Here is point TWO:  you never know who is watching.  You never know who is just taking in your behavior.  Be responsible.  That sowing and reaping thing is consistent, I tell you.  If you put it out there, it will surely come back to you.

And to think, I could have been just talking nonsense from the drugs that whole time!

7 Comments leave one →
  1. Beth permalink
    May 24, 2012 3:00 am

    You go girl! You make me proud.

  2. Janet permalink
    May 24, 2012 3:40 am

    When u first became my charge nurse at 20 something, I worried that you would be eaten alive. Haha! You are so strong and so willing to live your convictions. Pt advocacy has always been something I hold dear to my heart. Thank u, Mareeka. Your karma is yet to be seen!

  3. May 24, 2012 7:19 am

    HOLY COW!!!!!!! Mareeka!!! I went from smiling, laughing, to crying. I am appalled at the behaviour of Nurse Syringe. The “smile” gave me the creeps. She abused her privilege as a caregiver and I’m glad you stepped up for Homey. I thought back to nursing class lectures of the importance of the nurse being the “patient’s advocate.” Guess she missed that lecture.
    Thank you Mareeka and Chris.

  4. Shelley permalink
    May 24, 2012 8:42 am

    Good for you guys! I know that Mom had to feel so blessed that you 2 were there when they were! I like your “Aesop’s” fable too: right a wrong when you can (and OMG the medical ones for sure!) And someone is always watching.
    Having been thru a few medical things in the last few weeks, these folks in Indy have been like something out of a fairytale – in a good way. We have not run into a single person – including the doctors – who hasn’t been anything but pleasant, helpful, and gracious! They’re like exactly who you’d hope to have caring for you. After past experiences in Paducah, I feel so lucky! I pray your experiences going forward improve!

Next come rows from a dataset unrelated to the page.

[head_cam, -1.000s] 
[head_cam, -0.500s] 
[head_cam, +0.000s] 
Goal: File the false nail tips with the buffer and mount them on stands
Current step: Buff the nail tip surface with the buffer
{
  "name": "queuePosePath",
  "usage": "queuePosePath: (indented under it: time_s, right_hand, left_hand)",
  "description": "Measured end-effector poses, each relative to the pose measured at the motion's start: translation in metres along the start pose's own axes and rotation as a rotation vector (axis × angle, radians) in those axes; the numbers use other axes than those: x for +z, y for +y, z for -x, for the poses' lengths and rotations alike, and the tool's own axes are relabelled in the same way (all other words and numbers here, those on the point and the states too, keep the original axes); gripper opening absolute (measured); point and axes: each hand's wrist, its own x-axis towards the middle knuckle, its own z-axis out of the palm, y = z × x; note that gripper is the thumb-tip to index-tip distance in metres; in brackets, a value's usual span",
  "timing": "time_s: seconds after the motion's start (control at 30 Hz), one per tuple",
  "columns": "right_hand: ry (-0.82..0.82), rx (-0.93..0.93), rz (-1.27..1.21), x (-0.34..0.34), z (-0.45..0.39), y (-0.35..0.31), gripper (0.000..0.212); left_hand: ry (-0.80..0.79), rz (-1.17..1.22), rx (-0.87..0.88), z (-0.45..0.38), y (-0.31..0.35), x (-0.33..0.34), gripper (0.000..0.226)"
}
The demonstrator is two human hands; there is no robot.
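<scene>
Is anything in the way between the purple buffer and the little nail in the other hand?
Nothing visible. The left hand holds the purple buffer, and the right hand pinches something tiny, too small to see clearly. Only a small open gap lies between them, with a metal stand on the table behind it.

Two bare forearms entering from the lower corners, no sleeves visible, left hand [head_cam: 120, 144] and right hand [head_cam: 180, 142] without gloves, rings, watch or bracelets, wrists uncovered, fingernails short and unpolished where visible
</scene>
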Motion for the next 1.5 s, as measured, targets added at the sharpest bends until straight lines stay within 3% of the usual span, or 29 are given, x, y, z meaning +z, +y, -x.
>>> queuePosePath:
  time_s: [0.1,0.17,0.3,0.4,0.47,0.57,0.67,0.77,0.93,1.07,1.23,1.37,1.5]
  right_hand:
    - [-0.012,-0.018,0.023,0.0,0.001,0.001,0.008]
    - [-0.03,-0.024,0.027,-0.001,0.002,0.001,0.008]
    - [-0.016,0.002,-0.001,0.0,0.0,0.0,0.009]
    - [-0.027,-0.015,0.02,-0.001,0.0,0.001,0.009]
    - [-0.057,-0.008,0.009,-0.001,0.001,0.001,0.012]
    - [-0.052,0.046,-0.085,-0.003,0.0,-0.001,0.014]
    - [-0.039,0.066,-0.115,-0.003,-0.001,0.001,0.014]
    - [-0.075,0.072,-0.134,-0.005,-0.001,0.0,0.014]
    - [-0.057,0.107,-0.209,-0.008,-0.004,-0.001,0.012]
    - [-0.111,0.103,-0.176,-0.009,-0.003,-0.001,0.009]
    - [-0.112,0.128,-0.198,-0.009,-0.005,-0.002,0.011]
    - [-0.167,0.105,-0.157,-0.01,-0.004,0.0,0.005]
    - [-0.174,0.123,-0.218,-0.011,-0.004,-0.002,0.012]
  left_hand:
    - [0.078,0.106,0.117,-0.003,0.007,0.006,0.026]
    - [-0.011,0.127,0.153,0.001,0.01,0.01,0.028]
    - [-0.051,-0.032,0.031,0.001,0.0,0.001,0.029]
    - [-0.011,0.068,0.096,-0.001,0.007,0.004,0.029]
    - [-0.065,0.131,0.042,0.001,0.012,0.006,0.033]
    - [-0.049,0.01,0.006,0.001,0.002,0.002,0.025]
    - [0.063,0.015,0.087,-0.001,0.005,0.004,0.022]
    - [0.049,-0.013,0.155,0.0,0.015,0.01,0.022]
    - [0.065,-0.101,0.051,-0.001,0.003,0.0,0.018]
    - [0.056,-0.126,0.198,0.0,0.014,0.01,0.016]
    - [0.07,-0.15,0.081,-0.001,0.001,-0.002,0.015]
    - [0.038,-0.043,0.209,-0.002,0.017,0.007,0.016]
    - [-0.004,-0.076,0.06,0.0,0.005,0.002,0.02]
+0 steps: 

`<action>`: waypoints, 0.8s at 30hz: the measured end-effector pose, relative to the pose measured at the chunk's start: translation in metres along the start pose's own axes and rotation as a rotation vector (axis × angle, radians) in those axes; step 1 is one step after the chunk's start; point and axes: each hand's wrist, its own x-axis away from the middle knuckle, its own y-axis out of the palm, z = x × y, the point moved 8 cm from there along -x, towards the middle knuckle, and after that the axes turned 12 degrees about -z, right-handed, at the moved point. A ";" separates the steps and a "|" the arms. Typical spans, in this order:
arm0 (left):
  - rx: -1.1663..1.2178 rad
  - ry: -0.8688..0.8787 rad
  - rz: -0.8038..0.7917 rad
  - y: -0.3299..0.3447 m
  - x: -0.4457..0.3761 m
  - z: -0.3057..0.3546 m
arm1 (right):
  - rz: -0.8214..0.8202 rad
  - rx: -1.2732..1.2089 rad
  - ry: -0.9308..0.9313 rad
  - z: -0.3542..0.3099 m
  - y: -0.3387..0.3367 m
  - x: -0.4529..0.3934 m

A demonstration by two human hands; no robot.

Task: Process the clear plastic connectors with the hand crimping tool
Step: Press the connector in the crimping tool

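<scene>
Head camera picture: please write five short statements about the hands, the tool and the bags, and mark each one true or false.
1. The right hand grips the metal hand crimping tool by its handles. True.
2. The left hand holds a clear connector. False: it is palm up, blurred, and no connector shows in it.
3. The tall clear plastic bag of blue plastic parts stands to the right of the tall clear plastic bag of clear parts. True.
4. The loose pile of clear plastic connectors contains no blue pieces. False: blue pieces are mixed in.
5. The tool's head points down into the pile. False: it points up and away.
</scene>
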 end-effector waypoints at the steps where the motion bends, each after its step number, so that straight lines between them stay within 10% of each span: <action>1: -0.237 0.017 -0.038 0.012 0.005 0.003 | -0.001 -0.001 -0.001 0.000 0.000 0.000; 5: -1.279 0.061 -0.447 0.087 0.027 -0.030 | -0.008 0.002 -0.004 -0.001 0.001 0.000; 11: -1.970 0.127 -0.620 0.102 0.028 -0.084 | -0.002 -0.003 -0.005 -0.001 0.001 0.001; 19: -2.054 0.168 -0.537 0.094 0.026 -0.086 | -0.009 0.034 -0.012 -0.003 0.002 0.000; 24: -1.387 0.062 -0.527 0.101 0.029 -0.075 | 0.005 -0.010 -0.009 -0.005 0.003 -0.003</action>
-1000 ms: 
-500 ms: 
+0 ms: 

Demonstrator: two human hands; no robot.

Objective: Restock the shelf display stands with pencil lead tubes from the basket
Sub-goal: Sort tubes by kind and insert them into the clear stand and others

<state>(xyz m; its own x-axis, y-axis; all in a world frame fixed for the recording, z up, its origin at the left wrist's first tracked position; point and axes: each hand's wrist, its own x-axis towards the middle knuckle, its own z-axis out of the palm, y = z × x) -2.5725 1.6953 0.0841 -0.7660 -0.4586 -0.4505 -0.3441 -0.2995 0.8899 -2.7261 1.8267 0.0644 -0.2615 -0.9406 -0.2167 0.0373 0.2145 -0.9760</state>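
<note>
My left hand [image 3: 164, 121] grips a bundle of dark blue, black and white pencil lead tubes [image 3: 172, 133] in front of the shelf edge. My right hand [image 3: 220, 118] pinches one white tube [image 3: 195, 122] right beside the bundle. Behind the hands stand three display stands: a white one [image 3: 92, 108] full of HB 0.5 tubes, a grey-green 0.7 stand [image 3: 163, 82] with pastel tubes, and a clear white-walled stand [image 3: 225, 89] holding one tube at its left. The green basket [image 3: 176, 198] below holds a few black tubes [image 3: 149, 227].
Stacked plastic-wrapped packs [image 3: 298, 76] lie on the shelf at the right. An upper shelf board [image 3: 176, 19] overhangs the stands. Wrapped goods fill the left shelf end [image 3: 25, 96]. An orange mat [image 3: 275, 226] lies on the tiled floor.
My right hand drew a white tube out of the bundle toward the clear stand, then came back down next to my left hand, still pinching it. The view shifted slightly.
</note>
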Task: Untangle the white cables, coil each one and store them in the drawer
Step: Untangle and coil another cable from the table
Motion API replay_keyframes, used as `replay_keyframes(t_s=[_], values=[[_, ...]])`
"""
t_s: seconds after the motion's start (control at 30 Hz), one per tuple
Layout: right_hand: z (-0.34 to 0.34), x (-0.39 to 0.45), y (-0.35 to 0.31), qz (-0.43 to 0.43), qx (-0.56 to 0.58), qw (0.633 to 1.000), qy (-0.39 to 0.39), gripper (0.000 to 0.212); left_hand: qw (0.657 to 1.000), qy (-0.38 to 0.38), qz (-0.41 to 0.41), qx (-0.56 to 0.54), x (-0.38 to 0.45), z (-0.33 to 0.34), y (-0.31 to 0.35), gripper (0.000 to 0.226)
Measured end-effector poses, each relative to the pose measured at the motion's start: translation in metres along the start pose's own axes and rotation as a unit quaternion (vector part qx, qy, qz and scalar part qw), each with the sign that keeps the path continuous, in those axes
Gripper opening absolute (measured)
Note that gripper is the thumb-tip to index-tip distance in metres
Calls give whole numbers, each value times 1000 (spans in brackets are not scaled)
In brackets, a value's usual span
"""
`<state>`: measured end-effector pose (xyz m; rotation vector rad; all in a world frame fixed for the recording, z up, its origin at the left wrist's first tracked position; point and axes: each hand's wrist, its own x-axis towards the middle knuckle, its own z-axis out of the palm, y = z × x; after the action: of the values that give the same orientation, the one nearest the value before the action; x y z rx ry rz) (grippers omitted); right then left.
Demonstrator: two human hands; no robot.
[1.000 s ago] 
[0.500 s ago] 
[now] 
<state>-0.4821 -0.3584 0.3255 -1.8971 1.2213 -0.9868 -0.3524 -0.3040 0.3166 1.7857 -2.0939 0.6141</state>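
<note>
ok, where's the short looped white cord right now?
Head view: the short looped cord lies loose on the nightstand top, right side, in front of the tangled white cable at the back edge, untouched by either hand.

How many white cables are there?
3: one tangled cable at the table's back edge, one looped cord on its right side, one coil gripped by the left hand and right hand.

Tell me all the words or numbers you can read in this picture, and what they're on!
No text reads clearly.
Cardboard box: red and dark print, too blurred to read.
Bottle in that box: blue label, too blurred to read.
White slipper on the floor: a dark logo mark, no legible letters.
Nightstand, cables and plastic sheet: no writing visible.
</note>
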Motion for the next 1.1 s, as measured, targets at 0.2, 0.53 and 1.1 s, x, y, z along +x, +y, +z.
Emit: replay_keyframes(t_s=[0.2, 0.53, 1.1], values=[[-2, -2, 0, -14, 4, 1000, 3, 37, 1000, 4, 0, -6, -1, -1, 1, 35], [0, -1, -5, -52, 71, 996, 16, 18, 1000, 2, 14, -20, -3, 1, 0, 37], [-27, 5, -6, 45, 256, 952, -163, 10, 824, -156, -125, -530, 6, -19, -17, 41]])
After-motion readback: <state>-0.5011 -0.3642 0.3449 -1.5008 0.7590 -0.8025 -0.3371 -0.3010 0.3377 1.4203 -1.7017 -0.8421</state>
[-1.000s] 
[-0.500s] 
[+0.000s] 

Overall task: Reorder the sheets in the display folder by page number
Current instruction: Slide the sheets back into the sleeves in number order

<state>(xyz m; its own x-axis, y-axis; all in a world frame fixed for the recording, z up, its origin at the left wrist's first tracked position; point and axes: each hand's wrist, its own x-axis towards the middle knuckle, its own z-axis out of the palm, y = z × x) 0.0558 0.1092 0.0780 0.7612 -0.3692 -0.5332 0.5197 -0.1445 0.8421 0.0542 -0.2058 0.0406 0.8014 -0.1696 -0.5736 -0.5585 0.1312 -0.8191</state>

  5. Angela Altman permalink
    May 24, 2012 11:53 am

    Awesome! Way to stand up for what you knew was right, even when it wasn’t “convenient” for you! The world could use more folks like you and Chris!

  6. Jenny permalink
    May 24, 2012 3:30 pm

    Wow, you guys are awesome! Thank goodness you were in the right place at the right time. From the other nurse’s reaction, sounds like that is a common practice for them. If a kid decides to be a kid, just put them under. If that was my child, she has low tone and breathing issues, she would have had a trip to the PICU if a nurse put her back under. I would be proud to have you or your husband on my kid’s team.

  7. Audrey permalink
    May 24, 2012 4:12 pm

    That just makes me sick thinking there are people like that out there. How dare she!! Im so glad that you happened to be there with him that day and were able to take a stand for him! Bless his heart!